SIPTU vote could derail budget plan

THE national wage agreement which the Government hoped would give certainty to its public service pay bill in today’s budget, looked far from certain to being ratified by the country’s biggest trade union.

If SIPTU does not vote in favour of the national wage agreement, it is likely to collapse. If the union rejects the 21-month deal with 6% pay increases following three and 11-month pay pauses in the public and private sectors respectively, this means the figures upon which the Government is basing its exchequer expenditure are no longer reliable.

At a special delegate conference yesterday, the union was clearly divided.

The union executive gave an outline of what the deal would entail, including a projection that its value will be 0.3% more than the expected rate of inflation over the 21 months.

Union officers highlighted the non-pay high points of the agreement — the pledge of a review process for collective bargaining, as well as the promise of new legislation on anti-victimisation in the workplace. They also mentioned its lows, not least the failure to secure gains on universal pension provision.

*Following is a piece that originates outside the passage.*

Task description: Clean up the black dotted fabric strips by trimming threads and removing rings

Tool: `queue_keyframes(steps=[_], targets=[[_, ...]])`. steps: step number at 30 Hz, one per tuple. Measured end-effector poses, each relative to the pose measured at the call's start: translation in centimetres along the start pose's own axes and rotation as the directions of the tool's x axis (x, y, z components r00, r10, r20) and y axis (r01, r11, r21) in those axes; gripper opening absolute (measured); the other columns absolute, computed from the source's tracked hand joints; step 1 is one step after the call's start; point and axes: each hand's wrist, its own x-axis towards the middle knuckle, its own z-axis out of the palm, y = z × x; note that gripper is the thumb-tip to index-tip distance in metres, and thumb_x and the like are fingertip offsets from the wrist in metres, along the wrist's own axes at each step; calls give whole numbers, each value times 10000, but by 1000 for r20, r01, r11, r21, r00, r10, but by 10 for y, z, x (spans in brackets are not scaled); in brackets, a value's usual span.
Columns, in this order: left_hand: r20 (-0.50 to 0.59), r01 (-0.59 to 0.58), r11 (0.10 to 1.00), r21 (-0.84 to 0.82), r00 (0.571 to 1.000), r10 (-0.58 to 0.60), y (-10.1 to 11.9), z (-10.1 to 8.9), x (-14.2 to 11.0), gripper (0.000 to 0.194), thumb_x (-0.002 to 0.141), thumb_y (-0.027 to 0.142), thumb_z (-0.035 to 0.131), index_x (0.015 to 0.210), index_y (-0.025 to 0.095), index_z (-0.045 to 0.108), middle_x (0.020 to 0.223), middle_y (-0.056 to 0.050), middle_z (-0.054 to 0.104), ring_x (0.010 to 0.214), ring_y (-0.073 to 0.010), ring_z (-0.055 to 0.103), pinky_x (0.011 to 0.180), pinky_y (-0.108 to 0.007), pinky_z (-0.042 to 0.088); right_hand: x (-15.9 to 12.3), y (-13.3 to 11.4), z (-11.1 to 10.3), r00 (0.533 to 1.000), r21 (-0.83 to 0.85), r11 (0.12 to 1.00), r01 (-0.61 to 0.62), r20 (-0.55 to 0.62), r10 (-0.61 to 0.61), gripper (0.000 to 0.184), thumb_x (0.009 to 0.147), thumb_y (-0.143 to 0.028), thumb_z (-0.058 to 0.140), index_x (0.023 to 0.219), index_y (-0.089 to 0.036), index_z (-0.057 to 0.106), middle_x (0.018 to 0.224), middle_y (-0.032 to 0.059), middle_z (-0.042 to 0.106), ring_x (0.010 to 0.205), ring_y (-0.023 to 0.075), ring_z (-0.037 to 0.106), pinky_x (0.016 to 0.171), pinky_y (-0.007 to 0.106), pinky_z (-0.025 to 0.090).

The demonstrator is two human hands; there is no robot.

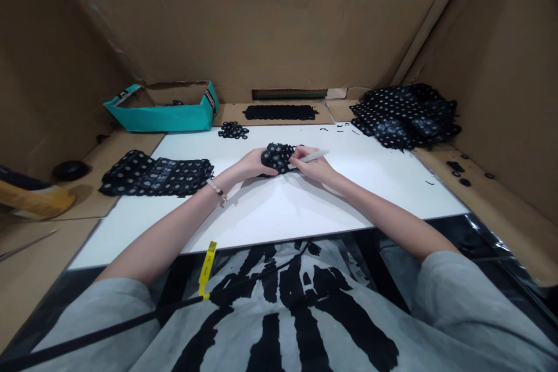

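Observation:
A bunched piece of black fabric with pale dots (277,157) is held above the middle of the white board. My left hand (254,164) is closed on its left side, thumb along the near edge. My right hand (314,165) grips a white pen-like tool (314,156) whose tip points left and down at the fabric's right edge. What the tip touches is too small to make out. Several black rings (233,130) lie in a loose pile beyond my left hand.
Flat dotted fabric pieces (159,174) lie stacked at the left, and a larger heap (405,116) sits at the back right. A teal box (163,118) and a black strip bundle (280,112) stand along the back. Cardboard walls (279,23) enclose the white board (270,209).

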Motion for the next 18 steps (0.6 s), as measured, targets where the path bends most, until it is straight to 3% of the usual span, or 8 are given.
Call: queue_keyframes(steps=[3,8,14,18], targets=[[2,16,998,-65,1000,-16,0,2,-1,610,565,343,836,1124,165,667,1145,-81,702,1073,-316,614,960,-429,472,2,0,-4,997,133,988,-81,-4,82,181,762,-310,598,623,-208,544,772,23,684,760,186,610,700,304,434],[48,56,964,-260,998,-45,5,7,-6,565,612,321,823,1118,148,639,1104,-87,696,981,-258,639,878,-394,512,5,1,0,997,357,932,-69,-7,77,188,755,-338,628,648,-209,543,822,32,716,818,188,647,744,303,474],[138,143,884,-444,986,-90,7,9,-8,571,630,291,834,1116,136,577,883,-70,679,666,-175,626,651,-348,535,2,3,8,997,313,947,-70,56,55,190,771,-341,618,663,-212,531,823,28,721,811,191,652,732,304,475],[163,97,913,-397,986,-34,4,6,-7,572,598,274,850,1095,150,596,952,-69,681,771,-187,635,706,-336,531,0,3,8,995,290,953,-87,65,71,171,780,-328,602,677,-210,532,854,30,731,831,196,659,739,308,468]])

The SIPTU officers said they had, as general secretary Joe O’Flynn put it, “not left one cent” at the negotiating table.

Their efforts were given a very mixed reception, however. Several members said the executive had done the best it could in the talks and therefore they would be advocating a “yes” vote.

But others were less convinced and what will concern the union executive is that the agreement’s opponents were not just the elements who had traditionally opposed social partnership.

Des Derwin of the Dublin Electronics and Engineering branch said any deal which relies on a pay increase of 0.3% is not reliable.

“It is the worst partnership deal ever,” he said. “If there is a year’s pay freeze in the public sector where is the year’s profit freeze and the year’s price freeze? If this the best that can be achieved in a partnership deal we can do better by fighting for better outside partnership.”

He was joined in his opposition by the executive of the Waterford branch which raised concerns that 6% will not cover inflation over the duration of the agreement.

SIPTU president Jack O’Connor defended the agreement.

“Whether it is the worst deal is a matter of judgment. I would certainly accept that it is by no means the best deal but it is also the worst of times since these agreements began.”

The union will begin voting on whether to accept or reject the deal on Thursday. The ballot will be completed on November 6.